WHAT IS EXPECTED
Where the line containing "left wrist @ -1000" appears below, begin there and reproduce each line exactly through the last one, omitting pictures.

DATA BELOW
☆ ☆ ☆ ☆ ☆
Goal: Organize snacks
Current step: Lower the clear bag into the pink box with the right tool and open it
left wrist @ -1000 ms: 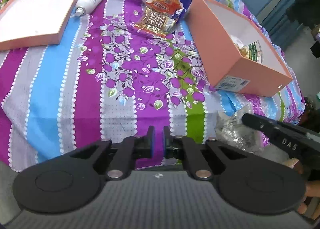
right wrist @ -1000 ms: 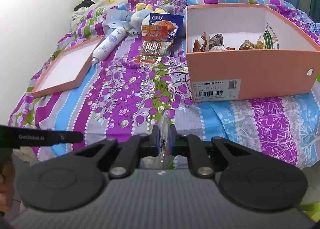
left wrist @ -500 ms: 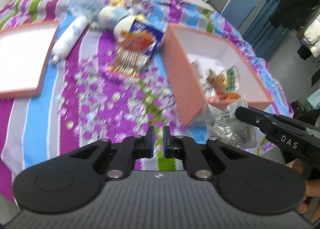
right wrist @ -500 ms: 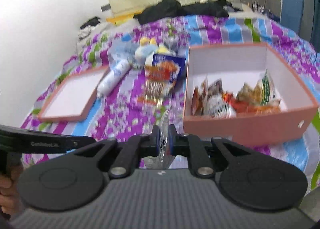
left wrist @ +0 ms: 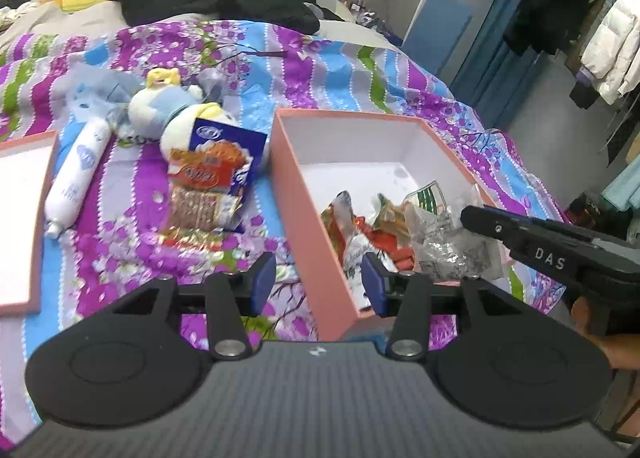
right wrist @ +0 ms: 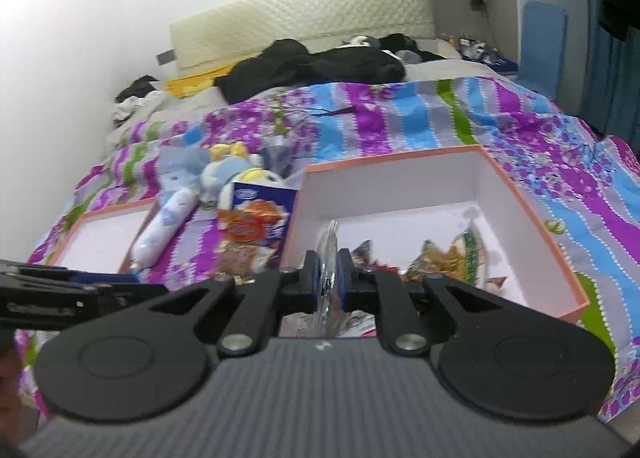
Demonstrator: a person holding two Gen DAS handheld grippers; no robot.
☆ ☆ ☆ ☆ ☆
ANSWER SECTION
left wrist @ -1000 ms: 
right wrist @ -1000 ms: 
left wrist @ -500 ms: 
right wrist @ -500 ms: 
left wrist @ +0 ms: 
right wrist @ +0 ms: 
Demonstrator: a person holding two Gen DAS handheld grippers; no robot.

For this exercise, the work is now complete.